Pick each line that has "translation" out of the records.

Data to examine Start Marker

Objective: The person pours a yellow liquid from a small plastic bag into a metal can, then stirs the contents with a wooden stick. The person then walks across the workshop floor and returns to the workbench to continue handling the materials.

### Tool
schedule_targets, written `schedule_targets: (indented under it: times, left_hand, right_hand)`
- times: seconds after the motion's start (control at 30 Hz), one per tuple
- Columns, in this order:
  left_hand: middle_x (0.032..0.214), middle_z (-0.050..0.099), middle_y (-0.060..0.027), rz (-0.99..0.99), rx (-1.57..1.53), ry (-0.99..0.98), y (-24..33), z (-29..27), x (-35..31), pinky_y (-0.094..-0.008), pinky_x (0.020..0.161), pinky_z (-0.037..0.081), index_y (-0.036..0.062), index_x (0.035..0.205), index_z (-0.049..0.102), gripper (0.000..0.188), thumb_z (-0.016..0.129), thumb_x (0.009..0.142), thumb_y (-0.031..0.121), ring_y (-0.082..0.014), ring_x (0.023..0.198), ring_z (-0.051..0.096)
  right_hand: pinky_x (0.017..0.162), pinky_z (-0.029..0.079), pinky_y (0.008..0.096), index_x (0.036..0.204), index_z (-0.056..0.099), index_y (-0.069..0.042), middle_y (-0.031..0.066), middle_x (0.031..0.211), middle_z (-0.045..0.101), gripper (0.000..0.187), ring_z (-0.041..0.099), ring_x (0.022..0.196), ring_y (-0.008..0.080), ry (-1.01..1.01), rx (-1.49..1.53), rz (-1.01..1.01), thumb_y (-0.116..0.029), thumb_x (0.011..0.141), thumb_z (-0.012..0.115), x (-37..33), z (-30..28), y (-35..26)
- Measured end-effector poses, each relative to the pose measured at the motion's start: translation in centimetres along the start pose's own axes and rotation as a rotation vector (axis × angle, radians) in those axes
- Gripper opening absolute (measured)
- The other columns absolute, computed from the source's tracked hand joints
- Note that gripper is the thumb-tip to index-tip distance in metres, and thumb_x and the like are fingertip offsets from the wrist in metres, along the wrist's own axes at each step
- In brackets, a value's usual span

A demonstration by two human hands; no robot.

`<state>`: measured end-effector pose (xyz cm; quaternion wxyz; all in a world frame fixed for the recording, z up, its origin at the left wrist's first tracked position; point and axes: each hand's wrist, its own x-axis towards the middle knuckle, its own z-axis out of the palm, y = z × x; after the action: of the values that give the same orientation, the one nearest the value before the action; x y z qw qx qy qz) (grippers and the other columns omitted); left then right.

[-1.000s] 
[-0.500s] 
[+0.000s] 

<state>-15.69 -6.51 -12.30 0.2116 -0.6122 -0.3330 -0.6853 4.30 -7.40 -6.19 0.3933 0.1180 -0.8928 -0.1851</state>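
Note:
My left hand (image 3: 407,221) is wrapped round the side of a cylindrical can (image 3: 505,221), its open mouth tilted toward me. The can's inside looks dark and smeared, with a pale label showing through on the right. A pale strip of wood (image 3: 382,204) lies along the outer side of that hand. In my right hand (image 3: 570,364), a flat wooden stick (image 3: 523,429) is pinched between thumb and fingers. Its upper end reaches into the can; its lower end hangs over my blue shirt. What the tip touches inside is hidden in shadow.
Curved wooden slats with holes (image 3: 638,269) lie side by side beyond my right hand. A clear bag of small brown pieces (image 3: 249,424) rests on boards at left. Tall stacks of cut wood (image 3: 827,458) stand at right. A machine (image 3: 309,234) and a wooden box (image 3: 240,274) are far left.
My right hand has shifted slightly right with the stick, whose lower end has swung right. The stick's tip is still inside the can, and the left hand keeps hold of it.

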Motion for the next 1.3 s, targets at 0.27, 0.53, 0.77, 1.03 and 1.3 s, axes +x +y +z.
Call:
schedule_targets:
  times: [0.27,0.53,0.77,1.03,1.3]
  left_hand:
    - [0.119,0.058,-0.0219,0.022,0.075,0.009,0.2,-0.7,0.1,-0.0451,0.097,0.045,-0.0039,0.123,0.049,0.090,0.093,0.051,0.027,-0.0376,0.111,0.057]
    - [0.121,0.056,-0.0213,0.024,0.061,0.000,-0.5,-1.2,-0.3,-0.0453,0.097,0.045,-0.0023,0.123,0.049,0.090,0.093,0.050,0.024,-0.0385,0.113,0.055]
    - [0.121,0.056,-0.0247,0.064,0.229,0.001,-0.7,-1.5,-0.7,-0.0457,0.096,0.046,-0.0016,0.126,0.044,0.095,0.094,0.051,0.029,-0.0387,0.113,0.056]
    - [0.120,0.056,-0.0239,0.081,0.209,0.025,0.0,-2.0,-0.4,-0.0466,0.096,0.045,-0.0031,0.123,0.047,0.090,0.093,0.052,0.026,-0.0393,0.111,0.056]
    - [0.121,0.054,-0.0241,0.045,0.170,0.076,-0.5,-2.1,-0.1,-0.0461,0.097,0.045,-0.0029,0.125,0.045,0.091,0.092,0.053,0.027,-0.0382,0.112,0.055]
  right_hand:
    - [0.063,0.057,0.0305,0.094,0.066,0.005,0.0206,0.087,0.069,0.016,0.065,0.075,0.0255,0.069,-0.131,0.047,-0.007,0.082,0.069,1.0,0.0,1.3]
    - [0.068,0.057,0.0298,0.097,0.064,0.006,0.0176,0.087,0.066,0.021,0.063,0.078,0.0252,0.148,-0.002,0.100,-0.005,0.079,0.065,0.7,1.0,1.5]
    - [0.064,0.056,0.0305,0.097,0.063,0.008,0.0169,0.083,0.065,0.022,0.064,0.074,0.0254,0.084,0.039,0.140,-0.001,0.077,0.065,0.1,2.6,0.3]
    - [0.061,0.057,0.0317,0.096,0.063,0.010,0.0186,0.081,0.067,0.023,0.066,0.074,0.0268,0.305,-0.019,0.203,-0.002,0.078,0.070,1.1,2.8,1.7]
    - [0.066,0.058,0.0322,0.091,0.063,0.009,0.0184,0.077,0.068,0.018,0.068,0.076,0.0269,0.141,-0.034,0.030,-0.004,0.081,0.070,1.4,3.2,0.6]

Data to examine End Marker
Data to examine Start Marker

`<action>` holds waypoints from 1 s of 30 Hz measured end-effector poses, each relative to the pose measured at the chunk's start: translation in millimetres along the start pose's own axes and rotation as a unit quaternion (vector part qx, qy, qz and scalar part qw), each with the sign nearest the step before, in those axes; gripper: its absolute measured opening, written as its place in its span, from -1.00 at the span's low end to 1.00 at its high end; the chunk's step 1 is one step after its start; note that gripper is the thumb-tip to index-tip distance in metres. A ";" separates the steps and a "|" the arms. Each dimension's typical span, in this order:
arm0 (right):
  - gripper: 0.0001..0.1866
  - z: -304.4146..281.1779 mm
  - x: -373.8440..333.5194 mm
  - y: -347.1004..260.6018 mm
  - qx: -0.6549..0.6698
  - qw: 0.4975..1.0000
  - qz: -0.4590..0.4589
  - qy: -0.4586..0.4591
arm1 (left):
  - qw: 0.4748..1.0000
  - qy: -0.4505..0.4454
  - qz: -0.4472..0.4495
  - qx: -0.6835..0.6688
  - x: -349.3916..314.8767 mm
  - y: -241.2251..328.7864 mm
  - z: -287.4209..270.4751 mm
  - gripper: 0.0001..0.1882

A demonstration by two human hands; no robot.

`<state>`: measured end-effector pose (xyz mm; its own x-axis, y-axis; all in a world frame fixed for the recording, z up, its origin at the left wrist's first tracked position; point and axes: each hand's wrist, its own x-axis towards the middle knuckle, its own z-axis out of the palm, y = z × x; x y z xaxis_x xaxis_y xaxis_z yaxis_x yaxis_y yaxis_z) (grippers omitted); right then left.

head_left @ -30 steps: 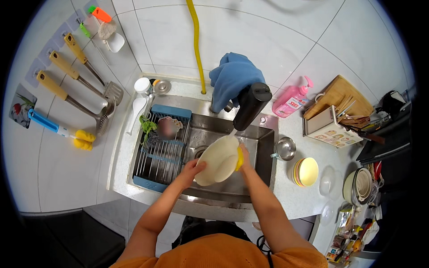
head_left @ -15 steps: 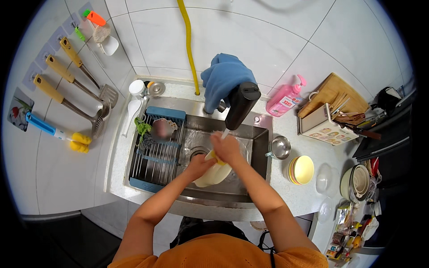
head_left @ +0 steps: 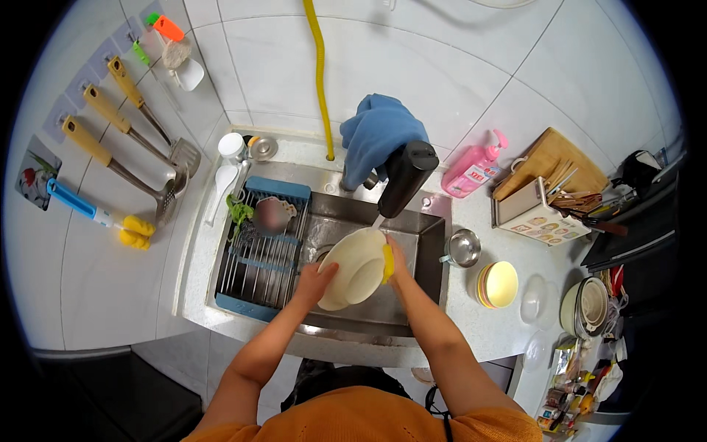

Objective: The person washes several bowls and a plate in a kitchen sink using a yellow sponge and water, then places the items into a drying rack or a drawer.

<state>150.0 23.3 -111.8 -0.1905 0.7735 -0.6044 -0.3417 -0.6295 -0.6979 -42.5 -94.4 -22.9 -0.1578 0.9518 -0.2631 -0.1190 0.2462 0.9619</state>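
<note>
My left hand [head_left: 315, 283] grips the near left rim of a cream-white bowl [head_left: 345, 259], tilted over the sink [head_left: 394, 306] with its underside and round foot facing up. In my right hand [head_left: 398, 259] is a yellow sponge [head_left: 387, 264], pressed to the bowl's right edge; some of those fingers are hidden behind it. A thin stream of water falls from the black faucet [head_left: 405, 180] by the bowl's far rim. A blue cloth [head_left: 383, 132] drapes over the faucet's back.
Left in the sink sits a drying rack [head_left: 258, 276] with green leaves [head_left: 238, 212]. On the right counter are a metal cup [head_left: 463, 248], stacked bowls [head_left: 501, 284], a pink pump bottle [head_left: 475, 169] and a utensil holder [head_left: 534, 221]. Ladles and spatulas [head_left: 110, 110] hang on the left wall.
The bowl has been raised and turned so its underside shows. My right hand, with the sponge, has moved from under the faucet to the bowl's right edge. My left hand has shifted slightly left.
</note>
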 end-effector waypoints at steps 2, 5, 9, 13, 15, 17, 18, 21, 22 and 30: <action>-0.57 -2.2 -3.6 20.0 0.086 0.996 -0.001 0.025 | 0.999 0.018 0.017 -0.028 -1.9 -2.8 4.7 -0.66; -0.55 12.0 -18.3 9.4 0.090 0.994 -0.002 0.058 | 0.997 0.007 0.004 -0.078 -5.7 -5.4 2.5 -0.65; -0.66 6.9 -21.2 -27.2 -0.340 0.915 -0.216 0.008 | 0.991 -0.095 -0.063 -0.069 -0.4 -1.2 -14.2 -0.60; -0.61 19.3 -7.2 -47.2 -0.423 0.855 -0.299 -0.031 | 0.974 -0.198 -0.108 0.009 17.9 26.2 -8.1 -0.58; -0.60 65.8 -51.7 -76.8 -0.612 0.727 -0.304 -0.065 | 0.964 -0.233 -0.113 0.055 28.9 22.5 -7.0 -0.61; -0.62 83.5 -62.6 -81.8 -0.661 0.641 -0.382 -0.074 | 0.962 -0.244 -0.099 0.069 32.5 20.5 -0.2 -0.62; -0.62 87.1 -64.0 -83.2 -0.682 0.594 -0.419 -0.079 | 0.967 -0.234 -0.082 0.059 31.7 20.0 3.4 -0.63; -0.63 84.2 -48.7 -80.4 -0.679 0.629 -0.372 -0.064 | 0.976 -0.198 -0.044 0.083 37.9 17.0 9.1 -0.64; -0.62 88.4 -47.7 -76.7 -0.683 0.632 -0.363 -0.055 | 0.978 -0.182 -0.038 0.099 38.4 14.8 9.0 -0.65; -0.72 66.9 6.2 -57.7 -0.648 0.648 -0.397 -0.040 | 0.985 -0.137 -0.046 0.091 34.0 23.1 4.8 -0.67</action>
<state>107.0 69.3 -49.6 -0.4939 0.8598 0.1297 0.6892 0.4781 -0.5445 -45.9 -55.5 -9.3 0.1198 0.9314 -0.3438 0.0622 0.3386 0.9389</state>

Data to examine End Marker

Answer to this exercise:
- Measured end-effector poses, each relative to the pose measured at the motion's start: translation in centimetres along the start pose's own axes and rotation as a rotation vector (axis × angle, radians) in those axes
`<action>` holds waypoints from 1 s of 30 Hz measured end-effector poses, each relative to the pose measured at the chunk's start: translation in millimetres along the start pose's own axes and rotation as a unit quaternion (vector part qx, qy, qz and scalar part qw), each with the sign nearest the step before, in those axes; gripper: its absolute measured opening, written as its place in its span, from -1.00 at the span's low end to 1.00 at its high end; the chunk's step 1 is one step after its start; note that gripper is the thumb-tip to index-tip distance in metres. A ";" separates the steps and a "|" the arms. Each dimension's typical span, in this order:

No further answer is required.